Cardokey: a simple and fast way to share your contact information

Digital business cards created with Cardokey can be shared in seconds. In fact, your interlocutor does not need to download a specific application in order to be able to read the information you wish to share. All he has to do is place the digital business card under his phone equipped with NFC technology to see the information.

How to create an NFC business card with Cardokey that fits the memory size of your NFC media?

The intelligent system of Cardokey

One of the most interesting features of Cardokey is the automatic management of the memory size of forms. The contact form indicates in real time the actual occupancy of the NDEF memory based on the number of characters. The Cardokey user knows the type of vCard information. He can store it according to the memory size. The memory size depends on the NFC media.

The different types of NFC Media and their memory size

It is possible to make a vCard with a minimum of name, surname and email information for a very small NFC memory4. For example, on an NTAG Nano, which has a capacity of 160 bytes and can store NDEF messages of up to 128 bytes, one can store basic information like a person’s name, surname, phone number, and email address.

Or, more complete information can be stored on a ST25TV02K chip, which has a capacity of 256 bytes and can store NDEF messages of up to 224 bytes. In this case, one can include a person’s name, surname, title, organization, phone number, email address, and postal address.

The steps to create an NFC business card with Cardokey

You can create NFC business cards that fit the memory size of your media without losing information. This allows you to optimize the use of your NFC Media and take advantage of their full capabilities.
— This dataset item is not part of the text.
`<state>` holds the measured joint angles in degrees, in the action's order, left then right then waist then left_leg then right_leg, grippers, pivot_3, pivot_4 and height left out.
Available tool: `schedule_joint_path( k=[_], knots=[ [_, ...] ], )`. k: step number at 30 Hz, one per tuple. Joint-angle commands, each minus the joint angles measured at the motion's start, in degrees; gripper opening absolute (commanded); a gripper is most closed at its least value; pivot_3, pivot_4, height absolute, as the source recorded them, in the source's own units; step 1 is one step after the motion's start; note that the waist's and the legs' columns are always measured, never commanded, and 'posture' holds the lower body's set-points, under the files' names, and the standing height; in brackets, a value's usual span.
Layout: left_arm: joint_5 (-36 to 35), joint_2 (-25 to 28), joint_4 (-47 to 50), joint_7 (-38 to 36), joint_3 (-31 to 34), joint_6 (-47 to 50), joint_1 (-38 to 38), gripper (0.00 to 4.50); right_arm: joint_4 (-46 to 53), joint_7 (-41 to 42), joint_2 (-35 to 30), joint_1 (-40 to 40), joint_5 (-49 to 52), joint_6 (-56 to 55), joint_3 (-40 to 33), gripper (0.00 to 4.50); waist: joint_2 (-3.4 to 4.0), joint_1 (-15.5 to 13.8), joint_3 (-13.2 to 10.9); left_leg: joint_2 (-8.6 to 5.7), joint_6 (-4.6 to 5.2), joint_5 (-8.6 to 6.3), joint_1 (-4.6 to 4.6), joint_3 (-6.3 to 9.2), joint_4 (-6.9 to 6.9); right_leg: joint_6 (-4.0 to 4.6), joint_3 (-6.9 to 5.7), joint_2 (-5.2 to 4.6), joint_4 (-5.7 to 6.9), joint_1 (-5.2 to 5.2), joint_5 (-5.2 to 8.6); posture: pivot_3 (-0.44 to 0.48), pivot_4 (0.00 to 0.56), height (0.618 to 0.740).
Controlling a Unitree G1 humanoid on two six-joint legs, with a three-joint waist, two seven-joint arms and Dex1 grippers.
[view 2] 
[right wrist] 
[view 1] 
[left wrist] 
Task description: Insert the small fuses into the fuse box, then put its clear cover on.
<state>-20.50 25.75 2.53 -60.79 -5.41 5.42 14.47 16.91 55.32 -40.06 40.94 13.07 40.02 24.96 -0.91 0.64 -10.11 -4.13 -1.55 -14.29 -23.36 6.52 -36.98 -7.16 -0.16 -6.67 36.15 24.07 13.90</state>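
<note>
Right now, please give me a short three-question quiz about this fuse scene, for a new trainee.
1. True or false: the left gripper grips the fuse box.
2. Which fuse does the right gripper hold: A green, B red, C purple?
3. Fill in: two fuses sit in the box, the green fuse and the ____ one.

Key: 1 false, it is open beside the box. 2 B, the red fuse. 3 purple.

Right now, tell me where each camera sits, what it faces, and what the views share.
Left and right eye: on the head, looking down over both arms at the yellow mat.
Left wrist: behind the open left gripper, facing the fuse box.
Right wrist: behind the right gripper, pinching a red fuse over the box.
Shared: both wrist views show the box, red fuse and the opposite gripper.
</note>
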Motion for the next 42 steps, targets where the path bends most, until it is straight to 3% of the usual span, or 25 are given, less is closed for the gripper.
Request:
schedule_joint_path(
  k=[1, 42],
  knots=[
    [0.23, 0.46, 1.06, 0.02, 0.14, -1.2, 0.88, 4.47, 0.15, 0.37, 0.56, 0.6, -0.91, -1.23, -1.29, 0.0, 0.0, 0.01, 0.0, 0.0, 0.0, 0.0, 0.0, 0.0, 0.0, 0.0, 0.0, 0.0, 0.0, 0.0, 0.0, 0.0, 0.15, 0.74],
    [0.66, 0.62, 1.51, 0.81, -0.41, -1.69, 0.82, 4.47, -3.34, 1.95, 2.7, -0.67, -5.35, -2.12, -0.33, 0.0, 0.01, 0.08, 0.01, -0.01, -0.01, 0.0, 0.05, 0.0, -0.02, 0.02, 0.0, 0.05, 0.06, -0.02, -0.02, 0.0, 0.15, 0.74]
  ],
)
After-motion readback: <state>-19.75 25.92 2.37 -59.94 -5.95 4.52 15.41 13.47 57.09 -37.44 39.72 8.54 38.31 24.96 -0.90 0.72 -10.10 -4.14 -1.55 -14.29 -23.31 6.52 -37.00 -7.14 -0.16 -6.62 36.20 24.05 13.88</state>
To create NFC business cards that fit the memory size of your media, simply follow these steps:

  • Open the Cardokey app and choose the type of content you want to create (business card, URL link, social media link).
  • Enter the information you want to share in the contact form. The form tells you in real time how much memory your data is occupying and how much memory is available on your media.
  • Hover your smartphone to the NFC media of your choice. The app writes the data to the NFC media and confirms that the NFC business card has been created successfully.
  • Test your NFC business card by scanning it with your smartphone or another NFC phone. You’ll see the information you’ve shared on the screen.
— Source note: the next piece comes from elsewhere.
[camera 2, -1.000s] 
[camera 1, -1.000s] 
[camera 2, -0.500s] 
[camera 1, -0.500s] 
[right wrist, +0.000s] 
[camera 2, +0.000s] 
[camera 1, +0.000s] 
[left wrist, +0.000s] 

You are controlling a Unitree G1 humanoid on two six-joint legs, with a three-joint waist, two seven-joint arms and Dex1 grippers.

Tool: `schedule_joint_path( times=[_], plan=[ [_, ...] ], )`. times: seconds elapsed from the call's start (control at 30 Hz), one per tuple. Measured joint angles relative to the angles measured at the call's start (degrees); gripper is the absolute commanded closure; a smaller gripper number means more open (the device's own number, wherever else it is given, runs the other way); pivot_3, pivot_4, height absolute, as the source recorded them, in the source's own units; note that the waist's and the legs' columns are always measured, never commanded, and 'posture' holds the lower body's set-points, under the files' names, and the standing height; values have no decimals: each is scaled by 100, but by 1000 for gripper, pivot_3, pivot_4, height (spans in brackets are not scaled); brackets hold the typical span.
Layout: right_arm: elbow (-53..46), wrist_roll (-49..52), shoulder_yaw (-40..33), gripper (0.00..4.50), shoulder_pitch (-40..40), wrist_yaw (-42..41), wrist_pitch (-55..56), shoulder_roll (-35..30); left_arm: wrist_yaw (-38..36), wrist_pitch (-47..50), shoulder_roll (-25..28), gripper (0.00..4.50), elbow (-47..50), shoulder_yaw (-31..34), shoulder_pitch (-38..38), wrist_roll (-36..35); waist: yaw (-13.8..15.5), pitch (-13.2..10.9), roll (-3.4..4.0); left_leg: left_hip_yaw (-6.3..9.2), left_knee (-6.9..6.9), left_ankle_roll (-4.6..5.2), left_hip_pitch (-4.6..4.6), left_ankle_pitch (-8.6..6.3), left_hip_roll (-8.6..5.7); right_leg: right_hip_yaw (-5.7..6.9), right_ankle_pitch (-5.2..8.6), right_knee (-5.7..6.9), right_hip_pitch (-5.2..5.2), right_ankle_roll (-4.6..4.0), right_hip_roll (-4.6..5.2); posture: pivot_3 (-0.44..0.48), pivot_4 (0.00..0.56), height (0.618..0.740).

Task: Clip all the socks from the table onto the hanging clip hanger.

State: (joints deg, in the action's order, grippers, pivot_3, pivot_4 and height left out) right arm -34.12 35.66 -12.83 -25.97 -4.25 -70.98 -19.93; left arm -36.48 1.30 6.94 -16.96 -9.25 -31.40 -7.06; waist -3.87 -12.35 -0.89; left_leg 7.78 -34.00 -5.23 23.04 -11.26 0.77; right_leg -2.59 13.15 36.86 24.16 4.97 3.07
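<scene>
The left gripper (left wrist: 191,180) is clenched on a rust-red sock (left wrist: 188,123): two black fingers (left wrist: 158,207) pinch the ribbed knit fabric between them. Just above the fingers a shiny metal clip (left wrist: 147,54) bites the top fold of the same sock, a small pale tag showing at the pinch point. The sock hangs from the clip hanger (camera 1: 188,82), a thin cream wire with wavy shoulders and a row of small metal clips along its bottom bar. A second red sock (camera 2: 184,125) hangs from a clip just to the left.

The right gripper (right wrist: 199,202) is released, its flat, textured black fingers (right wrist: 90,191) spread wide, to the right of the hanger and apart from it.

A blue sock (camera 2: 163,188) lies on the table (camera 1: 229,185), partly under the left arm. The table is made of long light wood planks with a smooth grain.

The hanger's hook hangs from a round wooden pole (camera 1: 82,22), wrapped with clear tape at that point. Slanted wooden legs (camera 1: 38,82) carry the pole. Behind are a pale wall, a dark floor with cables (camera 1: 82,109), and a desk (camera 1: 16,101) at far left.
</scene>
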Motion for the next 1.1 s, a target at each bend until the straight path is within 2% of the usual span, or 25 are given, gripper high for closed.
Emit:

That’s it, you’ve created an NFC business card adapted to the memory size of your media, thanks to Cardokey’s automatic form memory size management feature

What are the benefits of NFC business cards with Cardokey?

Cardokey is free and anonymous

Cardokey is a free app that lets you create NFC vCard business cards easily. You can create as many NFC business cards as you want, without paying any fees or signing up for any subscriptions. Moreover, Cardokey is completely anonymous and does not ask for any personal or professional information from the user. You don’t need to create an account or fill in any data. Everything works offline, in real-time, without a database.

Cardokey is easy to use

Cardokey is very easy to use, with one-click installation and operation. You don’t need any technical knowledge or specific hardware to create your NFC business cards. All you have to do is download the app on your smartphone, choose the type of content you want to create, enter the information you want to share, and swipe your smartphone on the NFC media of your choice. And there you have it, your NFC business card is ready! Furthermore, Cardokey features an intelligent system that optimizes the NDEF memory management of NFC media. This provides an optimal user experience.
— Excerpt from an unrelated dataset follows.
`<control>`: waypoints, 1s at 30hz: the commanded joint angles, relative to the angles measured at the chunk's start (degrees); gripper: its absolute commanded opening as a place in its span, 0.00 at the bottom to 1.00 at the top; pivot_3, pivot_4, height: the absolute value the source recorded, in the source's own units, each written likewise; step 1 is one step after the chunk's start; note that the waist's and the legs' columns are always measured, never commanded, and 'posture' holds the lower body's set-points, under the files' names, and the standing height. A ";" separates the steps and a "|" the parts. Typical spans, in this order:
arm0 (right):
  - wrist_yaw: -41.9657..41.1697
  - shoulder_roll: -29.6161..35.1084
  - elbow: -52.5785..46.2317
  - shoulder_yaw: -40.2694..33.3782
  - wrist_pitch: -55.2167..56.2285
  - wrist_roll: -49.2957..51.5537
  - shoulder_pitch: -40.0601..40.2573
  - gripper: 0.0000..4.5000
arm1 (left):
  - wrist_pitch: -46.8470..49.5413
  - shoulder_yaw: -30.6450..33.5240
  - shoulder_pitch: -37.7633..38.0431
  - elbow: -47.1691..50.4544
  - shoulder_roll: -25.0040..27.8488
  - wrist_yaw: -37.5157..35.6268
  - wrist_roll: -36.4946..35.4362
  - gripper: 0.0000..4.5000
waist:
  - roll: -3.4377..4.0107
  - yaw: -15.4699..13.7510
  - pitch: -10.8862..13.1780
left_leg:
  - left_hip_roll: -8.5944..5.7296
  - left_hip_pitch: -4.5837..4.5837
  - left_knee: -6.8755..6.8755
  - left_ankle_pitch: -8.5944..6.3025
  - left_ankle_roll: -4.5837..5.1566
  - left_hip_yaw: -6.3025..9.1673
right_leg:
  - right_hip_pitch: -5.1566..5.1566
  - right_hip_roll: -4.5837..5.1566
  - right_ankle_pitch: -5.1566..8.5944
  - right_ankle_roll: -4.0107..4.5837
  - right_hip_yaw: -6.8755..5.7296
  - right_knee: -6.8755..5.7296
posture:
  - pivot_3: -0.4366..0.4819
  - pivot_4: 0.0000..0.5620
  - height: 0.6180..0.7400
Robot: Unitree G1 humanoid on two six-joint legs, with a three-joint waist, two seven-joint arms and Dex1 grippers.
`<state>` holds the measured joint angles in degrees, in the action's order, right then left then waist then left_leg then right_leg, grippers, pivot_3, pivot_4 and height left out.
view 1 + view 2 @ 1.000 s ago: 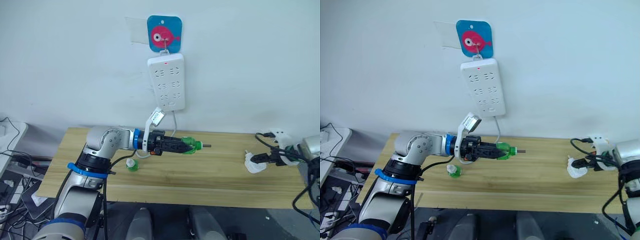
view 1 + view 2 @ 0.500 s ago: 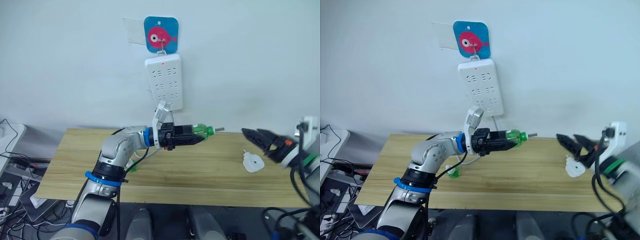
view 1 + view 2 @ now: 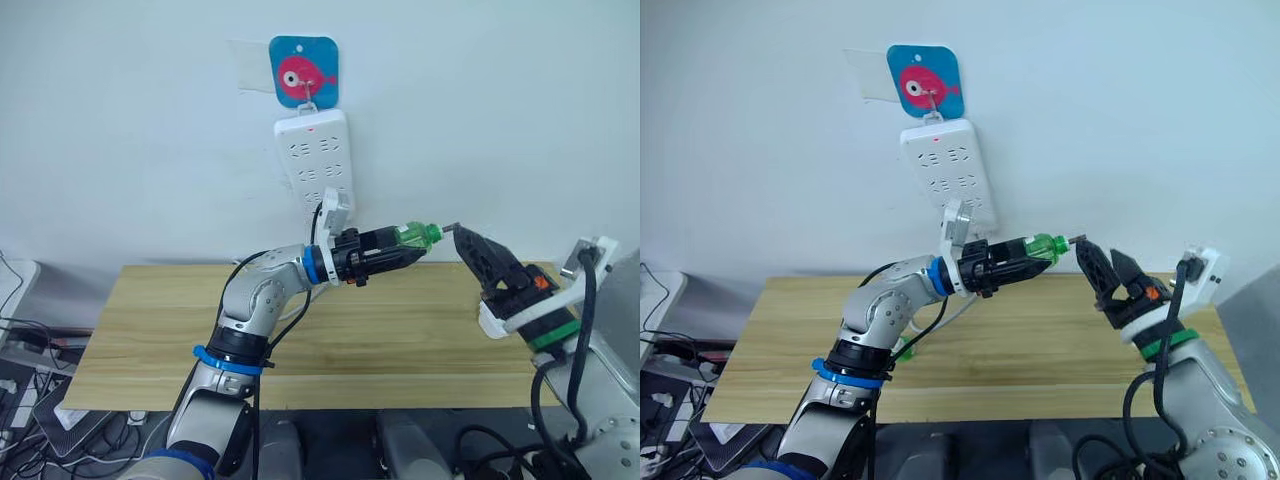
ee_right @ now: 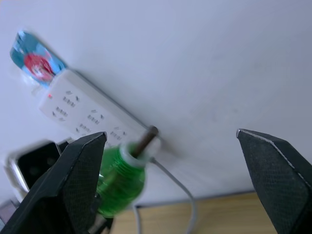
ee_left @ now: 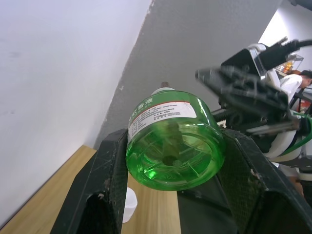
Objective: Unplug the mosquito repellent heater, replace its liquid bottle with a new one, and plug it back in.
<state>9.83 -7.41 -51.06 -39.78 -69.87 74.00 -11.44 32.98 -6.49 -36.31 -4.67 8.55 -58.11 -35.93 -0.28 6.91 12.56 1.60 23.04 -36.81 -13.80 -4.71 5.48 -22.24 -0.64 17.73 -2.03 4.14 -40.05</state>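
- The left gripper (image 3: pixel 395 258) is clamped on the green bottle (image 3: pixel 415 236), holding it up in the air above the table (image 3: pixel 150 330), neck and dark wick pointing toward the robot's right.
- In the left wrist view, the bottle's round base (image 5: pixel 174 154) sits squeezed between the two black fingers (image 5: pixel 105 183).
- The right gripper (image 3: pixel 1102 266) is raised too, jaws spread wide, its tips just beside the bottle's wick.
- From the right wrist, the bottle (image 4: pixel 121 177) shows near one finger (image 4: pixel 73 180), the other finger well apart from it.
- The power strip (image 3: pixel 314 160) hangs on the wall under a blue fish hook plate (image 3: pixel 302 72), its red light on.
- A small white piece (image 5: pixel 129 204) lies on the table below the bottle; I can't tell what it is.
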 commanded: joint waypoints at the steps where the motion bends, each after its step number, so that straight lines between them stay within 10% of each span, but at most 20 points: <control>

How Cardokey protects your data with EviSwap NFC NDEF technology

The innovative features of EviSwap NFC NDEF technology

Cardokey uses EviSwap NFC NDEF technology by Freemindtronic for cybersecurity. This is an innovative technology that lets you create and share digital contacts contactless for life. With a simple click, you can create NFC business cards on any NFC media, whether it is disposable or not. You can give a new use to NFC tickets, cards, labels, and tags. You can also rewrite your NFC business cards at least a million times without any risk of error. You can use them for more than 40 years without needing a power source.

The standard and secure format of EviSwap NFC NDEF technology

EviSwap NFC NDEF technology is a technology that uses NFC to facilitate data exchange by implementing the NDEF NFC standard. NDEF stands for NFC Data Exchange Format. It is a standardized format that contains structured data, such as contacts, links, texts, images, etc. NDEF files are compatible with most computer and phone terminals, which can read and write them directly on the NFC memory. EviSwap NFC NDEF technology is especially used by Freemindtronic to exchange encrypted data from human to human from an NFC media, ensuring data security and privacy.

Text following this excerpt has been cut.